It was a wearied woman who finally knocked at the doctor's door and bade him hasten. But his strong man's arm found the return journey comparatively easy paddling. The wind helped him, and Maarda also plied her bow paddle, frequently urging him to hasten.

It was dawn when they entered her home. The sick woman moaned, and the child fretted for food. The doctor bent above his patient, shaking his head ruefully as Maarda built the fire, and attended to the child's needs before she gave thought to changing her drenched garments. All day she attended her charges, cooked, toiled, watched, forgetting her night of storm and sleeplessness in the greater anxieties of ministering to others. The doctor came and went between her home and the village, but always with that solemn headshake, that spoke so much more forcibly than words.

"She shall not die!" declared Maarda. "The Tenas Klootchman needs her, she shall not die!" But the woman grew feebler daily, her eyes grew brighter, her cheeks burned with deeper scarlet.

"We must fight for it now," said the doctor. And Maarda and he fought the dread enemy hour after hour, day after day.

Bereft of its mother's care, the Tenas Klootchman turned to Maarda, laughed to her, crowed to her, until her lonely heart embraced the child as a still evening embraces a tempestuous day. Once she had a long, terrible fight with herself. She had begun to feel her ownership in the little thing, had begun to regard it as her right to tend and pet it. Her heart called out for it; and she wanted it for her very own. She began to feel a savage, tigerish joy in thinking—aye, knowing that it really would belong to her and to her alone soon—very soon.
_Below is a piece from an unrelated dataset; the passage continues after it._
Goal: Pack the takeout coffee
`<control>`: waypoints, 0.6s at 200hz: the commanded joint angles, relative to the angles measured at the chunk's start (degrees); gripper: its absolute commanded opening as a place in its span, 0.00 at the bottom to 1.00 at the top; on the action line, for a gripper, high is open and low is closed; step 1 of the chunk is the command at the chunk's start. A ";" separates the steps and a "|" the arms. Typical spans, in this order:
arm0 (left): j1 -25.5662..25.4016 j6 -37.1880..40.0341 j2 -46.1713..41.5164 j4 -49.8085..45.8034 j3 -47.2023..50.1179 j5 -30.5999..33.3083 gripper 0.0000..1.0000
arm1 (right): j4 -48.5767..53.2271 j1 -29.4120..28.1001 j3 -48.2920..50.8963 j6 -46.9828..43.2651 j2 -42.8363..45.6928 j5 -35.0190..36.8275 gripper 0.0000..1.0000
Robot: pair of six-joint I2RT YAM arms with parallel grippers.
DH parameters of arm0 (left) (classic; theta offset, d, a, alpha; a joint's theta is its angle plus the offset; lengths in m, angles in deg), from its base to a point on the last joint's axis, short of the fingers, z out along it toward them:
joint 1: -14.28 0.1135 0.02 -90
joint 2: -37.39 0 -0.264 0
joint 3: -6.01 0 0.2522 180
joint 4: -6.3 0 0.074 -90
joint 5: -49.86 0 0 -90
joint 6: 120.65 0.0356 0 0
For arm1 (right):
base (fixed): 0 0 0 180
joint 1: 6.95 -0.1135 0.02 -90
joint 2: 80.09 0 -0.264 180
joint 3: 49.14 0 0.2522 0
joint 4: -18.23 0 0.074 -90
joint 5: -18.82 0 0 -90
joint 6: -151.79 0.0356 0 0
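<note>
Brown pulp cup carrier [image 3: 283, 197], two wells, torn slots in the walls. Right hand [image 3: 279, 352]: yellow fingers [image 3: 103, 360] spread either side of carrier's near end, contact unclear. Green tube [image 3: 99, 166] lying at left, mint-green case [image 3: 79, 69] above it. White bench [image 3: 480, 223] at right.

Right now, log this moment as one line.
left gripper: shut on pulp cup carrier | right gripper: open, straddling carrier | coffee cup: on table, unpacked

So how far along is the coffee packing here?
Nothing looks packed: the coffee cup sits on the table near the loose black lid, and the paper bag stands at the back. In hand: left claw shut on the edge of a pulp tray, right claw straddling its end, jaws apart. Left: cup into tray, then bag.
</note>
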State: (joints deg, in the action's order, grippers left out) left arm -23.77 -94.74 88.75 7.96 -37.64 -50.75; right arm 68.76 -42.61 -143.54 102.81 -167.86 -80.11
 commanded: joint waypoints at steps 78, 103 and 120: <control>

When this sensation first revealed itself to her, the doctor was there—had even told her the woman could not recover. Maarda's gloriously womanly soul was horrified at itself. She left the doctor in charge, and went to the shore, fighting out this outrageous gladness, strangling it—killing it.

She returned, a sanctified being, with every faculty in her body, every sympathy of her heart, every energy of her mind devoted to bringing this woman back from the jaws of death. She greeted the end of it all with a sorrowing, half-breaking heart, for she had learned to love the woman she had envied, and to weep for the little child who lay so helplessly against her unselfish heart.
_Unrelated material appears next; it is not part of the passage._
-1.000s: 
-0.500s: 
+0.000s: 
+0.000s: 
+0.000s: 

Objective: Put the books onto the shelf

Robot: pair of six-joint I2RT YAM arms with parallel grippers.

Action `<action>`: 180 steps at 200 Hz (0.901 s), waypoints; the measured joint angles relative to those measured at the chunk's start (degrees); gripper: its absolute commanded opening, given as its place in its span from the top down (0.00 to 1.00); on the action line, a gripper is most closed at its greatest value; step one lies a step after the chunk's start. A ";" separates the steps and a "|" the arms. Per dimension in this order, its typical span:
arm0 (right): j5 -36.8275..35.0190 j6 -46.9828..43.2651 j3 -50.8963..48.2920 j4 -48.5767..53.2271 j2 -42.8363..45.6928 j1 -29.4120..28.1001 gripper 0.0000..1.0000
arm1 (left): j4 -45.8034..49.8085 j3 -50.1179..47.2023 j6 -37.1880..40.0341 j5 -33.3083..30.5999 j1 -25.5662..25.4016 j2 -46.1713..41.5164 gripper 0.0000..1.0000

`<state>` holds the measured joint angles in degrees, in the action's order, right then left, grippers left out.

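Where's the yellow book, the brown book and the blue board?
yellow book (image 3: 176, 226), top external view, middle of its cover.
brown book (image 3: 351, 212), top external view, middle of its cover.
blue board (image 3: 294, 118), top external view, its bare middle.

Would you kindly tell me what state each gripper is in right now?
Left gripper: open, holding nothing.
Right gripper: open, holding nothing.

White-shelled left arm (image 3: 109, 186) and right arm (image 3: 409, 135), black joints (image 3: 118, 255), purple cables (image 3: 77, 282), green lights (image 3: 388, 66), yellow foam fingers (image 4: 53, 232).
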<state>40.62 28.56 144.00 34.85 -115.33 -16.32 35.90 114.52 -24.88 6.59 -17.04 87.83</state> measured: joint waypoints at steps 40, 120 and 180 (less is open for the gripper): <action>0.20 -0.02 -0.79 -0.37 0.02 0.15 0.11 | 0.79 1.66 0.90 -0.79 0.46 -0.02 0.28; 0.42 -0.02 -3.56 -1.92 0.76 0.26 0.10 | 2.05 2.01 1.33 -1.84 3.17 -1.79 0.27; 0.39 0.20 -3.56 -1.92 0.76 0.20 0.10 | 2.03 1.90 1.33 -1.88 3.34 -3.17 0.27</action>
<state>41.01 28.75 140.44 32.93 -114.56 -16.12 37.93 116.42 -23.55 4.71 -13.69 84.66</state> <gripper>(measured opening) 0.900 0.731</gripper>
A beautifully lucid half-hour came to the fever-stricken one just before the Call to the Great Beyond!

"Maarda," she said, "you have been a good Tillicum to me, and I can give you nothing for all your care, your kindness—unless—" Her eyes wandered to her child peacefully sleeping in the delicately-woven basket. Maarda saw the look, her heart leaped with a great joy. Did the woman wish to give the child to her? She dared not ask for it. Suppose Luke "Alaska" wanted it. His wife loved children, though she had four of her own in their home far inland. Then the sick woman spoke:

"Your cradle basket and your heart were empty before I came. Will you keep my Tenas Klootchman as your own?—to fill them both again?"

Maarda promised. "Mine was a Tenas Klootchman, too," she said.
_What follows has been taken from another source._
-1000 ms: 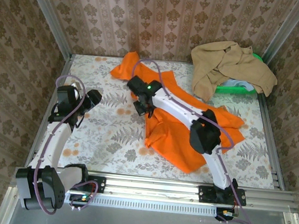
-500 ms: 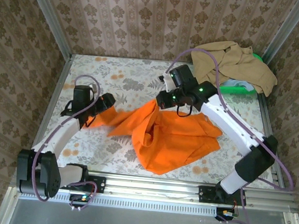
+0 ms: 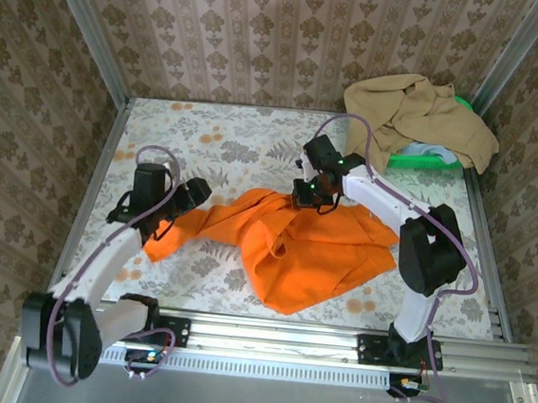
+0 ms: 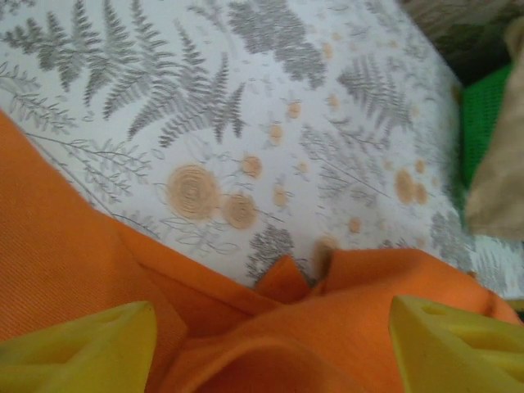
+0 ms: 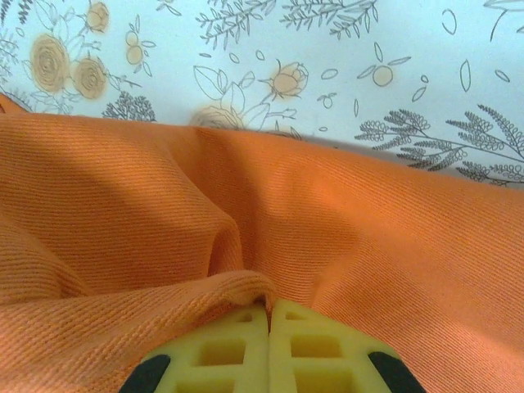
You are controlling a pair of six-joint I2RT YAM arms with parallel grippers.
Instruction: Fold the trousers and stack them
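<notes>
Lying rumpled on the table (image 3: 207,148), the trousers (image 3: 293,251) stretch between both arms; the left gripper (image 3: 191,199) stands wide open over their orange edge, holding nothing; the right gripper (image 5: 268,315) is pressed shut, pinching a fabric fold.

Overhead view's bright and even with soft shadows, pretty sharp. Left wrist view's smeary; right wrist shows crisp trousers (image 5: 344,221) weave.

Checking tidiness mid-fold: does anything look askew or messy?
The trousers lie bunched and creased rather than flat, one end trailing left. A tan garment sprawls over the green basket in the far right corner.
</notes>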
"Then I will go to her, and be her mother, wherever she is, in the Spirit Islands they tell us of," said the woman. "We will be but exchanging our babies, after all."

When morning dawned, the woman did not awake.

* * * * *

Maarda had finished her story, but the recollections had saddened her eyes, and for a time we both sat on the deck in the violet twilight without exchanging a word.

"Then the little Tenas Klootchman is yours now?" I asked.

A sudden radiance suffused her face, all trace of melancholy vanished. She fairly scintillated happiness.

"Mine!" she said. "All mine! Luke 'Alaska' and his wife said she was more mine than theirs, that I must keep her as my own. My husband rejoiced to see the cradle basket filled, and to hear me laugh as I used to."

"How I should like to see the baby!" I began.

"You shall," she interrupted. Then with a proud, half-roguish expression, she added:

"She is so strong, so well, so heavy; she sleeps a great deal, and wakes laughing and hungry."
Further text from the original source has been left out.